CONSENT AND RELEASE
Exhibit 4.1(d)
CONSENT AND RELEASE, dated as of April 17, 2006 (this “Consent”), by and between AMC Entertainment Inc., a Delaware corporation (the “Company”), and Citicorp North America, Inc., as administrative agent (in such capacity, the “Administrative Agent”).
W I T N E S S E T H:
WHEREAS, the Company and the Administrative Agent are parties to that certain Credit Agreement, dated as of January 26, 2006 (as amended, restated, modified or otherwise supplemented, the “Credit Agreement”), among the Company, Grupo Cinemex, S.A. de C.V., a corporation organized under the laws of Mexico, Xxxxxx Mexicana de Exhibition, S.A. de C.V., a corporation organized under the laws of Mexico, the Lenders and Issuers party thereto, the Administrative Agent and Banco Nacional de Mexico, S.A., Integrante del Grupo Financiero Banamex, as Mexican Facility Agent; and
WHEREAS, the Company has requested that the Lenders and the Administrative Agent consent to the release of Xxxxx Xxxxxxx Theatres Limited Partnership (“Xxxxx Xxxxxxx Theatres”) from its obligations as a Guarantor under the Guaranty and as a Grantor under and as defined in the Pledge and Security Agreement;
NOW, THEREFORE, in consideration of the foregoing, the parties hereto hereby agree as follows:
1. Defined Terms. Capitalized terms used herein and not otherwise defined herein shall have the meanings ascribed to such terms in the Credit Agreement.
2. Release. Effective as of the Effective Date (as defined below) and subject to the terms and conditions set forth herein:
(a) Xxxxx Xxxxxxx Theatres shall be released as a Guarantor under the Guaranty and shall have no further obligations and liabilities thereunder;
(b) Xxxxx Xxxxxxx Theatres shall be released as a Grantor under the Pledge and Security Agreement and shall have no further obligations and liabilities thereunder; and
(c) Xxxxx Xxxxxxx Theatres shall cease to be a Loan Party under the Loan Documents.

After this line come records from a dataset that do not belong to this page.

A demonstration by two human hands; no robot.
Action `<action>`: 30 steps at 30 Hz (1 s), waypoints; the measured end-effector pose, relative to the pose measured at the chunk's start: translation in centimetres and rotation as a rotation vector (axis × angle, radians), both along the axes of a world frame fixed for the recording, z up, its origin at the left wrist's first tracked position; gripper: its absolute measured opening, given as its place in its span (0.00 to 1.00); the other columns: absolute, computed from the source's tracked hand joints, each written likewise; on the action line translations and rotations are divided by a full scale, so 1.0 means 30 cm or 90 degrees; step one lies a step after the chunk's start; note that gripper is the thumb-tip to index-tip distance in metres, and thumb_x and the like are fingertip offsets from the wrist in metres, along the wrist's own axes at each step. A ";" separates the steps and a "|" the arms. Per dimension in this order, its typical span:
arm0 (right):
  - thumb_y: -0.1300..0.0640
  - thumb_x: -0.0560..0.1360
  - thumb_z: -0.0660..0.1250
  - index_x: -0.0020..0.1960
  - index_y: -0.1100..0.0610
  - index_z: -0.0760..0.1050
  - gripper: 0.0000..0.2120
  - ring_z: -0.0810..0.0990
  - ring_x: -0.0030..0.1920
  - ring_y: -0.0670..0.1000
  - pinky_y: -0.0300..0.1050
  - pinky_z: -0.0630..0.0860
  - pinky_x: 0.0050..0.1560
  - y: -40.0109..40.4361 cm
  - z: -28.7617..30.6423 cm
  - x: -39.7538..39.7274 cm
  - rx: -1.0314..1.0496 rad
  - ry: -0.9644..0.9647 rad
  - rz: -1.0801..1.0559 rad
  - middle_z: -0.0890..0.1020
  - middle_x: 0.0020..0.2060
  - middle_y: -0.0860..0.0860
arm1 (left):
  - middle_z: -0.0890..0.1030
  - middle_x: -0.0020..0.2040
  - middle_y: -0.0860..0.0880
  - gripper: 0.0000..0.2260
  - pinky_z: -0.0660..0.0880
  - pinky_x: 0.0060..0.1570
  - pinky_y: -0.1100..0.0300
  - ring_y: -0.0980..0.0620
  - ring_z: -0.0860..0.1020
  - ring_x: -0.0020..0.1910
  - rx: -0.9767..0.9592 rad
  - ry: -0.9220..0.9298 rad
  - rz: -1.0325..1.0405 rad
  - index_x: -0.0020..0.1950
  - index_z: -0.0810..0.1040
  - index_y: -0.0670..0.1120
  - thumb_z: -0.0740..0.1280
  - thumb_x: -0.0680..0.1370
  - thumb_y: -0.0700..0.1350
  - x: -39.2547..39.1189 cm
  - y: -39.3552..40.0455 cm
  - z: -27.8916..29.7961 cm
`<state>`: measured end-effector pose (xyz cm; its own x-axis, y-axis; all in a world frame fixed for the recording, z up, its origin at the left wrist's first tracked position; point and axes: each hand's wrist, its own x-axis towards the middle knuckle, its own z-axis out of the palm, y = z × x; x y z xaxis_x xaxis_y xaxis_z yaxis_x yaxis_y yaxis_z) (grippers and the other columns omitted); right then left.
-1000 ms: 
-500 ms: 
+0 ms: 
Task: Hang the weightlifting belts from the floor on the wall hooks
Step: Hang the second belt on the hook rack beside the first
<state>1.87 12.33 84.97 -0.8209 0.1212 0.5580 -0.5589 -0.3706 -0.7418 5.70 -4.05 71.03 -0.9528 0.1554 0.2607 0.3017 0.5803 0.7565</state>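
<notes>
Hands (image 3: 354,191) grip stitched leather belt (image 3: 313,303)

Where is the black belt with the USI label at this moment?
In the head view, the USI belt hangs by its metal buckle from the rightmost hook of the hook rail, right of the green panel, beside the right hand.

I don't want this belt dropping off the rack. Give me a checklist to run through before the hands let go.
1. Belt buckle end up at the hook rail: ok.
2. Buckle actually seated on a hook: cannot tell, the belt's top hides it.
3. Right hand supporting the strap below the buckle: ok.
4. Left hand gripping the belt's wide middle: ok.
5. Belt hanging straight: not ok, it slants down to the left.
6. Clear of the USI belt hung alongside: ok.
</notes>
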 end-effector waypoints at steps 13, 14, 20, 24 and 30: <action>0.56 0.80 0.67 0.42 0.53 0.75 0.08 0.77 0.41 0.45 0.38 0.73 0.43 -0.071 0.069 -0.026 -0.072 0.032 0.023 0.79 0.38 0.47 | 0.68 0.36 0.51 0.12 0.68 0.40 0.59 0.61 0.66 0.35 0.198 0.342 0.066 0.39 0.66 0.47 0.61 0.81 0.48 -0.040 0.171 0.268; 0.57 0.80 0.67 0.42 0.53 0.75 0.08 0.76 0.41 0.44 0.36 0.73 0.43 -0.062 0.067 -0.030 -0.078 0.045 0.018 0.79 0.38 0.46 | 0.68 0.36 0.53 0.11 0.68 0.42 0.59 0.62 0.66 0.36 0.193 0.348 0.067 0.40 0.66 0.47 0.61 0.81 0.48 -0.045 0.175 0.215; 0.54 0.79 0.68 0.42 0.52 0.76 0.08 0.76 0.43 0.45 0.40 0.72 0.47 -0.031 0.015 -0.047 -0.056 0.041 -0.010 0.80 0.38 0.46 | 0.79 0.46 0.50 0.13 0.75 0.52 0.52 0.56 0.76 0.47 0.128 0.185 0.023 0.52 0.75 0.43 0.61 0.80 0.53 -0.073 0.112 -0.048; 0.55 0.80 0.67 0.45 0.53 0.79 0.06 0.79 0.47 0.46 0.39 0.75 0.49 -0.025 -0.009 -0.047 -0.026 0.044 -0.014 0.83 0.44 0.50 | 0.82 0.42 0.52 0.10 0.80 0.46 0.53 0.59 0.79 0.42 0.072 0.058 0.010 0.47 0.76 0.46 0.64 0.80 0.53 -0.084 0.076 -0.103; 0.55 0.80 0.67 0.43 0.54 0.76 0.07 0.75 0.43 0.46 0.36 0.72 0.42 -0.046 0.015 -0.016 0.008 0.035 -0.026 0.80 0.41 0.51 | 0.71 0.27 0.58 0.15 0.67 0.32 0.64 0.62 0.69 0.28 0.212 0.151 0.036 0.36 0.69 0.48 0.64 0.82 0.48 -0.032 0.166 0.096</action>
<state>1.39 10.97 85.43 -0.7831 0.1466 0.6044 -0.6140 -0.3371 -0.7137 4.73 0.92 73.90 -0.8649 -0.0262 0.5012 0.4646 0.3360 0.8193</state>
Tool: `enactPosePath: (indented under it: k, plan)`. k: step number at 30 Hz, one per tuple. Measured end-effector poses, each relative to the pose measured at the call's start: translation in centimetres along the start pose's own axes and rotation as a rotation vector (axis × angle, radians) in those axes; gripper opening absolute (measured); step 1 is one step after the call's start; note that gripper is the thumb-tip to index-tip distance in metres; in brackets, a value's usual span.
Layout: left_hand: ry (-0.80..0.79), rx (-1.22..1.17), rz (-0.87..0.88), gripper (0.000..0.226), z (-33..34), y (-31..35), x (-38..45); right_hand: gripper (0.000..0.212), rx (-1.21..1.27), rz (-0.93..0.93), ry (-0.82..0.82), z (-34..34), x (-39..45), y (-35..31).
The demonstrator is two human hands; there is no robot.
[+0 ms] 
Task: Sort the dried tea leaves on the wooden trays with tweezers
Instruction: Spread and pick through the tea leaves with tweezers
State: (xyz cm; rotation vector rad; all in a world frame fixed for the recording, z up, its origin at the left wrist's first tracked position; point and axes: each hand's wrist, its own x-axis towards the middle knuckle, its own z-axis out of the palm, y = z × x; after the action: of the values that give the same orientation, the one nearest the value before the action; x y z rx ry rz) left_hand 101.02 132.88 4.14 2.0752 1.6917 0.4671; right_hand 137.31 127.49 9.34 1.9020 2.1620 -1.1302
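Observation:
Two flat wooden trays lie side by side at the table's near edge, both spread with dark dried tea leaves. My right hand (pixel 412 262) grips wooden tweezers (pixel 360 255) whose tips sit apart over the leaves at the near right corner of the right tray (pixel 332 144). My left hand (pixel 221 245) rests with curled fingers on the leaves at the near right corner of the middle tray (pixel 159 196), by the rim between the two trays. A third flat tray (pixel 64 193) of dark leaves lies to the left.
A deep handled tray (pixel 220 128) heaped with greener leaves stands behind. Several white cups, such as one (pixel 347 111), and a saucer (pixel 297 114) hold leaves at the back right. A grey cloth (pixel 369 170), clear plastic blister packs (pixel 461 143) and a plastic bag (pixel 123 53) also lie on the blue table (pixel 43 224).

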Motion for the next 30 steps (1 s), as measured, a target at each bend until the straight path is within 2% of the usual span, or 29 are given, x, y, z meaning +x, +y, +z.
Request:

3. Conditions to Effectiveness of this Consent. This Consent shall become effective as of the date the following conditions precedent have been satisfied (the “Effective Date”):
(a) the Administrative Agent shall have received (i) this Consent, duly executed and delivered by the Company, (ii) the Affirmation of Guarantors, in the form attached hereto as Annex A, duly executed and delivered by each of the Guarantors (other than Xxxxx Xxxxxxx Theatres), and (iii) Lender Consents, in the form attached hereto as Annex B (the “Lender Consents”), duly executed by the Lenders constituting the Requisite Lenders;
(b) the Administrative Agent shall have received an officer’s certificate from the Company, in form and substance reasonably satisfactory to the Administrative Agent, certifying (i) that Xxxxx Xxxxxxx Theatres is not a material Guarantor, (ii) that after giving effect to this Consent, Xxxxx Xxxxxxx Theatres has not guaranteed the Indebtedness of any Loan Party and (iii) as to the matters specified in clauses (d) and (e) below;
(c) the Administrative Agent shall have received all fees and accrued expenses of the Administrative Agent required to be paid by the Company, including without limitation, the reasonable fees and disbursements and other charges of counsel to the Administrative Agent;
(d) each of the representations and warranties made by any Loan Party in or pursuant to the Loan Documents shall be true and correct in all material respects on and as of the date hereof, as if made on and as of such date, except to the extent such representations and warranties expressly relate to an earlier date, in which case such representations and warranties shall be true and correct in all material respects as of such earlier date; and
(e) no Default or Event of Default shall have occurred and be continuing on the date hereof.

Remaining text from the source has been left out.